THE PROBLEM: In the entries that follow, the line with "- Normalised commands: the" opens the range and the line with "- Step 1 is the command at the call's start" closes it; repeat that range exactly, both lines included.
▶
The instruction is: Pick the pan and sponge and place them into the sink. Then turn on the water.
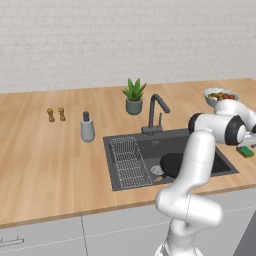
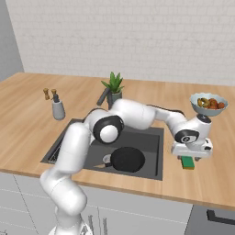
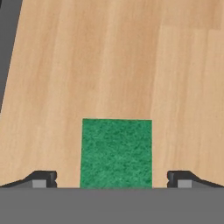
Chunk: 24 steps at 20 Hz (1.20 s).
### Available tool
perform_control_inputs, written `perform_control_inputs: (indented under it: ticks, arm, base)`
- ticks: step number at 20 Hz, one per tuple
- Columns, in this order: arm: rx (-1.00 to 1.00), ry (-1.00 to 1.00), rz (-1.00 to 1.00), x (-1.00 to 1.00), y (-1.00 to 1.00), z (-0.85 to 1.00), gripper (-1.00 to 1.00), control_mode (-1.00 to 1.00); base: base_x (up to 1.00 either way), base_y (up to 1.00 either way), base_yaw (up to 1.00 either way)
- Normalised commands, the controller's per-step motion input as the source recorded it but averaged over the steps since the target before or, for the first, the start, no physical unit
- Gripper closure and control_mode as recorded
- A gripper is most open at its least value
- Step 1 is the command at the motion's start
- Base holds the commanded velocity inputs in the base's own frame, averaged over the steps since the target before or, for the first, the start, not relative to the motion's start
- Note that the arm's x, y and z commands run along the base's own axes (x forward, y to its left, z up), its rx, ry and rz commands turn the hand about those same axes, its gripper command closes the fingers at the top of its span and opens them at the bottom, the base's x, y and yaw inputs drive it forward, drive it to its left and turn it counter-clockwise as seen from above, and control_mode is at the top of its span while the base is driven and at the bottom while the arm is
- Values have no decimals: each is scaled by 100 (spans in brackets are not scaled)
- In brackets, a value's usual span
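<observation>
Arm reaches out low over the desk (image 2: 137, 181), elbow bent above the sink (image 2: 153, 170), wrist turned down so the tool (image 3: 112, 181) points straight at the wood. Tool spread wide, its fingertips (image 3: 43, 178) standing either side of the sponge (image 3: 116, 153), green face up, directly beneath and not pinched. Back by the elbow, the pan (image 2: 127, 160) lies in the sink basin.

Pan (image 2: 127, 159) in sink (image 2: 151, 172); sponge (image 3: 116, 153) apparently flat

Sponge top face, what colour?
Green, a speckled scouring texture. The sponge shows best in the hand view, lying on the wooden counter.
</observation>
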Motion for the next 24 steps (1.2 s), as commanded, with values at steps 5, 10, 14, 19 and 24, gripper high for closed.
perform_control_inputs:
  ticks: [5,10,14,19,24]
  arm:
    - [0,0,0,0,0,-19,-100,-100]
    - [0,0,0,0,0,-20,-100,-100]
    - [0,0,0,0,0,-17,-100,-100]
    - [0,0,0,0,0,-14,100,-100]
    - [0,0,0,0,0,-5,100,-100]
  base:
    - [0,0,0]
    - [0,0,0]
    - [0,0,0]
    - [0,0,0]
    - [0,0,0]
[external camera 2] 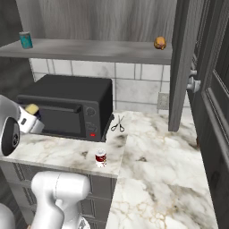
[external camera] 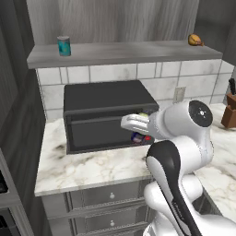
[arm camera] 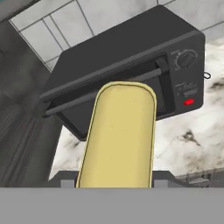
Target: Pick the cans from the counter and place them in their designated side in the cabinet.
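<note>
Left base view: claw (external camera: 138, 131) closed on the yellow-topped can (external camera: 139, 133), carried in the air in front of the microwave (external camera: 108, 115), above the counter (external camera: 92, 168). Yellow lid and dark blue body peeking past the white hand; a bit of red low beside it, too small to say what. Shelf (external camera: 124, 53) of the cabinet well above, teal can (external camera: 64, 46) at its left end, lumpy orange food (external camera: 195, 40) at its right end. Risk here: lifting straight up close to the microwave could clip its top edge or the underside of the shelf board and knock the can loose.

Right base view: yellow lid showing at the hand, just in front of the microwave door. Red can (external camera 2: 101, 158) upright near the front edge of the counter, apart from everything else, not yet picked. Scissors (external camera 2: 118, 123) lying beside the microwave. Open cabinet door (external camera 2: 181, 67) hanging at the right. Risk: an elbow swing during the lift might sweep the red can off the edge; a wide arc to the right might strike the door.

Hand view: can lying lengthwise between the fingers, microwave and tiled wall beyond. Grip looks to be across the curved side, so slipping or rolling out seems possible on a sharp tilt. Wrong shelf end also possible.
</note>
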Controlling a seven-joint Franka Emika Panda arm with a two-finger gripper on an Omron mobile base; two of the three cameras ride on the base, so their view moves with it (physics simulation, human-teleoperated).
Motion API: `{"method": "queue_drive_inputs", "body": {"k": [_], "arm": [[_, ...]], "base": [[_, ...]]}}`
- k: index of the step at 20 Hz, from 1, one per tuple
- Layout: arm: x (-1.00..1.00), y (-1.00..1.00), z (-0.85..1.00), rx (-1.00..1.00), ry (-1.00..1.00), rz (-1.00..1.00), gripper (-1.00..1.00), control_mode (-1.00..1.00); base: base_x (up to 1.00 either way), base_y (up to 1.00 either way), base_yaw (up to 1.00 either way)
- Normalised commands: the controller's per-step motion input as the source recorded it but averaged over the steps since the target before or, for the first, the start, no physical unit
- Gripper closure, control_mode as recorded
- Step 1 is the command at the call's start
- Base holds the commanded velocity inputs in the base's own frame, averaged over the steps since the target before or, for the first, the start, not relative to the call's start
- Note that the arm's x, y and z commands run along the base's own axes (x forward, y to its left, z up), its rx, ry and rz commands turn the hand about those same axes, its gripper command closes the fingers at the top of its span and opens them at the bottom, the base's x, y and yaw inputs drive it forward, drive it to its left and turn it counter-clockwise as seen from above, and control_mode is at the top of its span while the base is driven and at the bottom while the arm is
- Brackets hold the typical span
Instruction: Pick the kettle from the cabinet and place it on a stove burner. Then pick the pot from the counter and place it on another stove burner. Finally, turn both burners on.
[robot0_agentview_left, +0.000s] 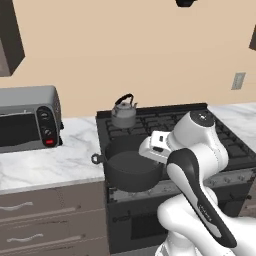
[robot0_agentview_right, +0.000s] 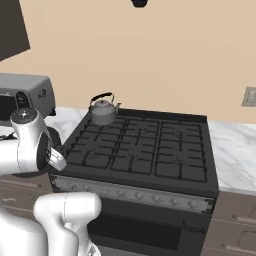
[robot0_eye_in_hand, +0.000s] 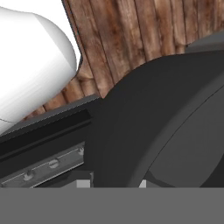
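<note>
Holding pot (robot0_agentview_left: 131, 170) rim in gripper (robot0_agentview_left: 150, 161) above stove front; kettle (robot0_agentview_left: 123, 113) on rear burner; marble counter (robot0_agentview_left: 55, 162) beside.

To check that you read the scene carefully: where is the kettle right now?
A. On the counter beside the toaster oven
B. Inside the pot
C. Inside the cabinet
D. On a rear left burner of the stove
D: the kettle stands on the back-left grate of the stove, apart from the pot.

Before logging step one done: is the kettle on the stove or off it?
On it: the kettle stands upright on a rear-left burner.
</note>
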Motion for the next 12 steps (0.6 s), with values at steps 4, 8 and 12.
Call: {"method": "queue_drive_inputs", "body": {"k": [4, 8, 12], "arm": [[0.00, 0.00, 0.00, 0.00, 0.00, 0.00, 1.00, 1.00], [0.00, 0.00, 0.00, 0.00, 0.00, 0.00, 1.00, 1.00], [0.00, 0.00, 0.00, 0.00, 0.00, 0.00, 1.00, 1.00]], "base": [[0.14, -0.38, 0.02], [0.19, -0.34, 0.04], [0.25, -0.28, 0.06]]}}
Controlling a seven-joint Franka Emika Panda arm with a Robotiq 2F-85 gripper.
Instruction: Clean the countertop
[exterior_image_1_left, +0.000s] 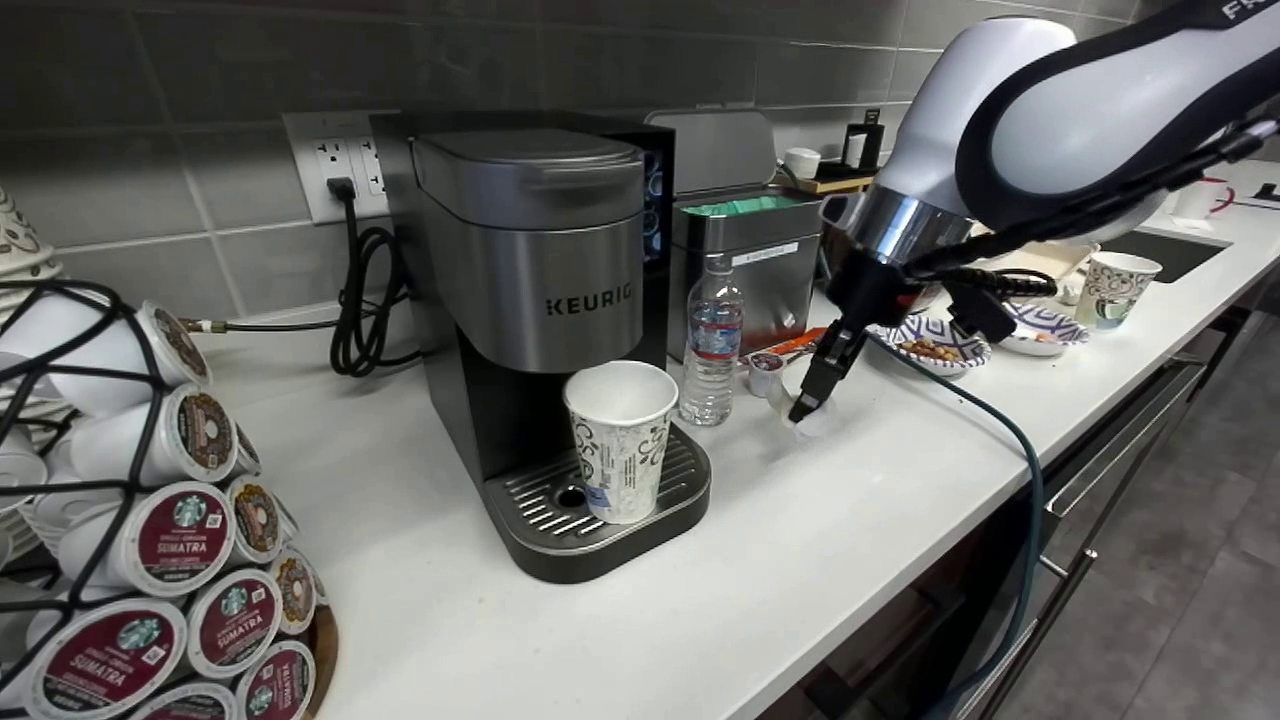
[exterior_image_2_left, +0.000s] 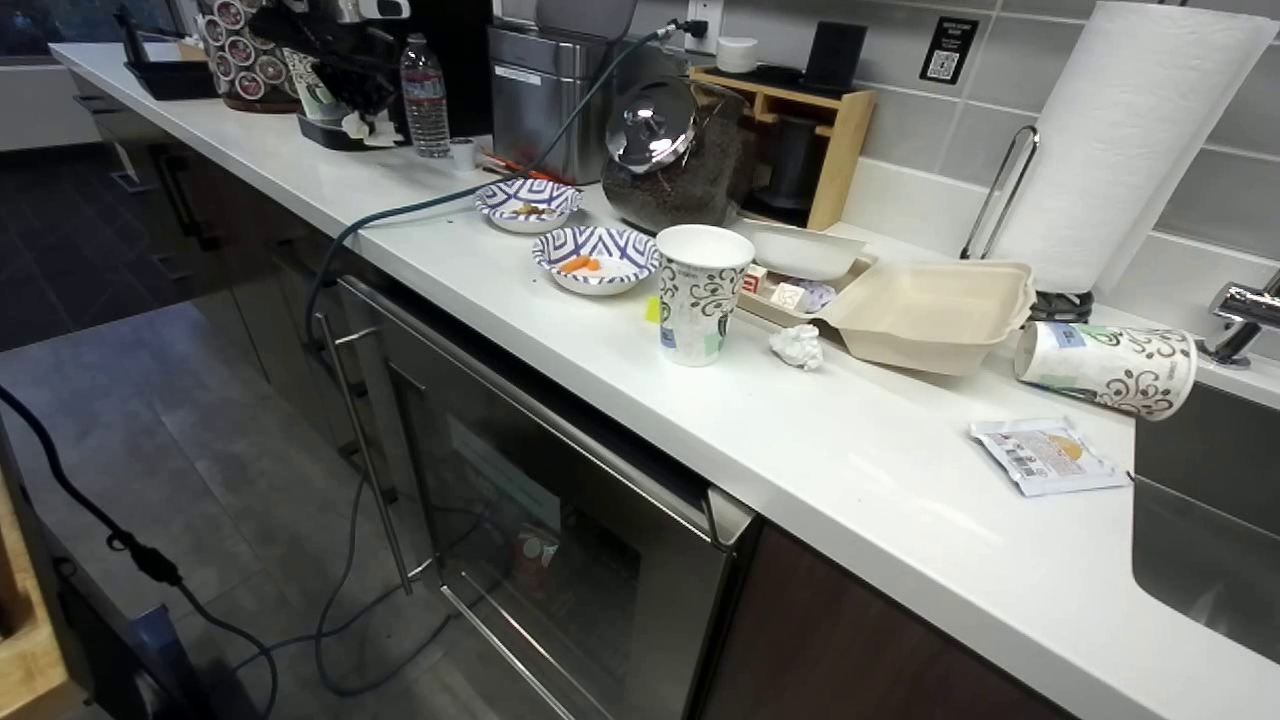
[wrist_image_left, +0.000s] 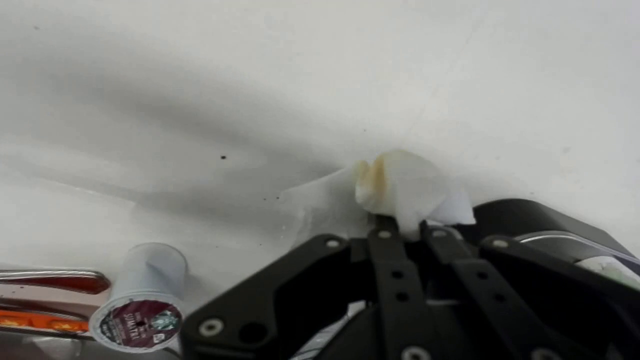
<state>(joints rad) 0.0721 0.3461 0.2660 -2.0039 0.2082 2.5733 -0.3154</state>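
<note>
The white countertop runs along the tiled wall; it also shows in an exterior view and fills the wrist view, with a few dark specks on it. My gripper is shut on a crumpled white paper wipe with a yellowish-brown stain. In an exterior view the gripper points down at the counter just right of the water bottle, and the wipe appears at the surface. A damp-looking patch lies beside the wipe. In an exterior view the gripper is dark and partly unclear above the wipe.
A Keurig coffee maker with a paper cup, a water bottle and a coffee pod stand close by. Two patterned bowls, a cup, a takeout box, a packet and a cable lie farther along.
</note>
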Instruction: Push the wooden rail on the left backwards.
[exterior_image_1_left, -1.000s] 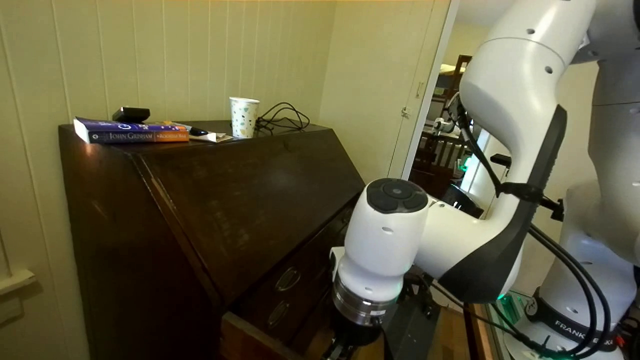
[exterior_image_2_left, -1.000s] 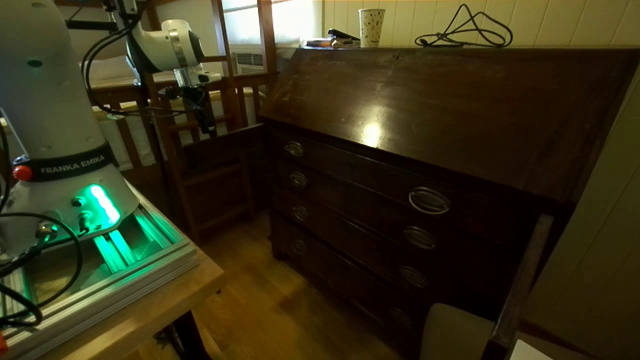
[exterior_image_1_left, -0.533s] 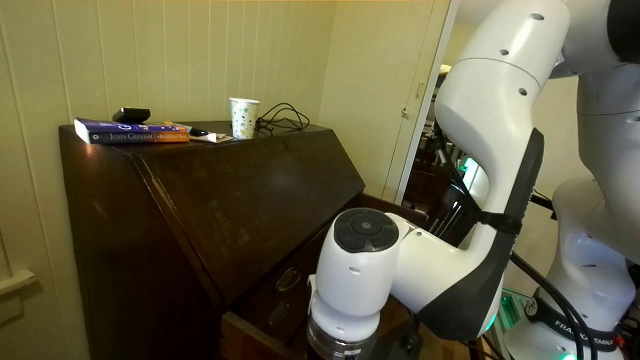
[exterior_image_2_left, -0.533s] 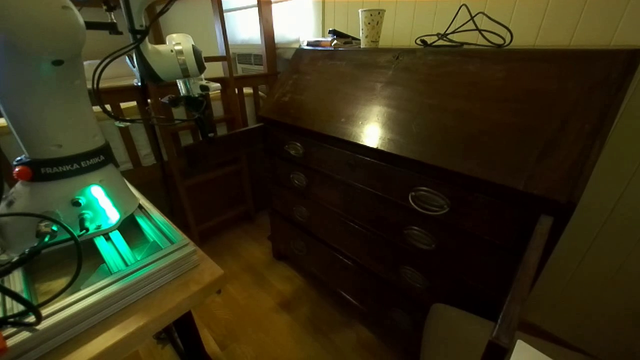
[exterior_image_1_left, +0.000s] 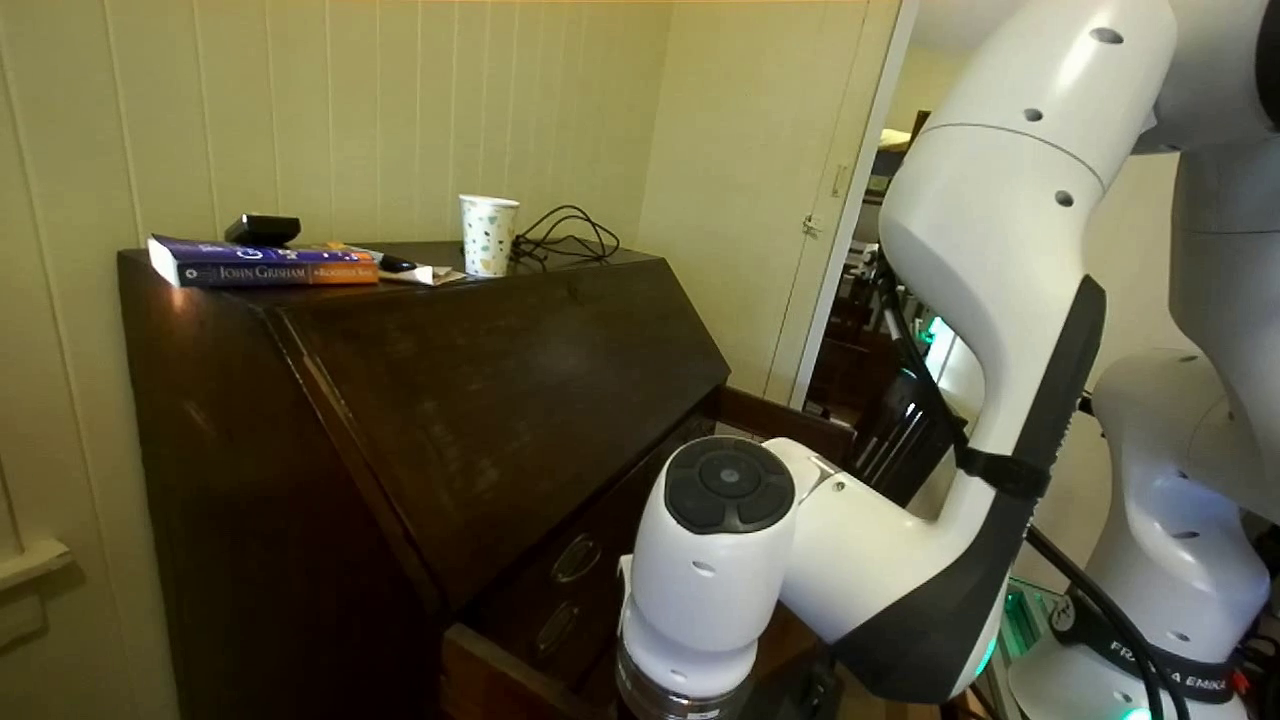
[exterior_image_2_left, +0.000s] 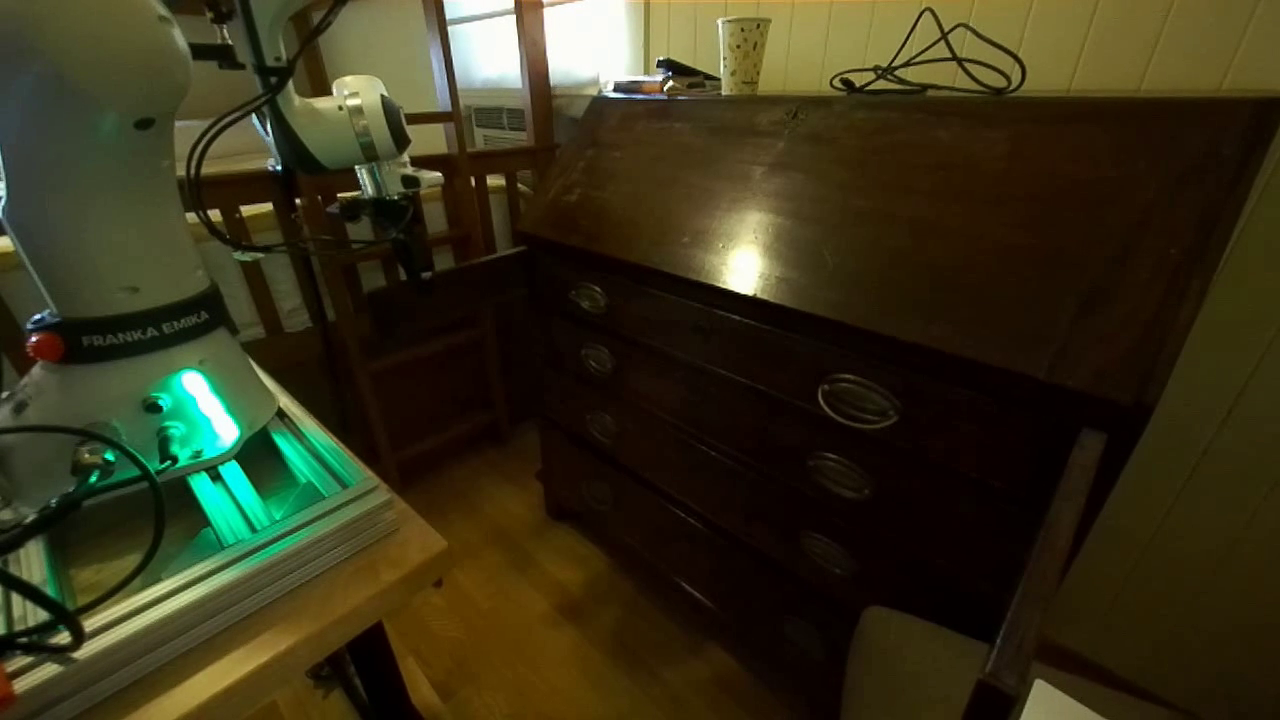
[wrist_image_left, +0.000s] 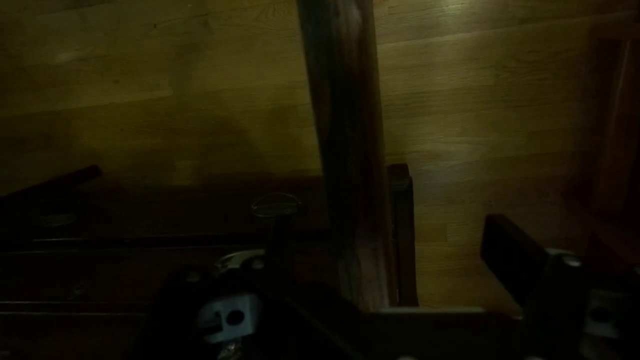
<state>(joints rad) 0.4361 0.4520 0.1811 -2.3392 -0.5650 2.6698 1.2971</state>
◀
EXERCISE SOLUTION:
- Normalised commands: the controller's per-step motion input as the source recorded it but averaged over the steps since the target before or, for the first, the start, no physical unit
- Gripper closure, control_mode as recorded
- Step 1 is the command at the call's start

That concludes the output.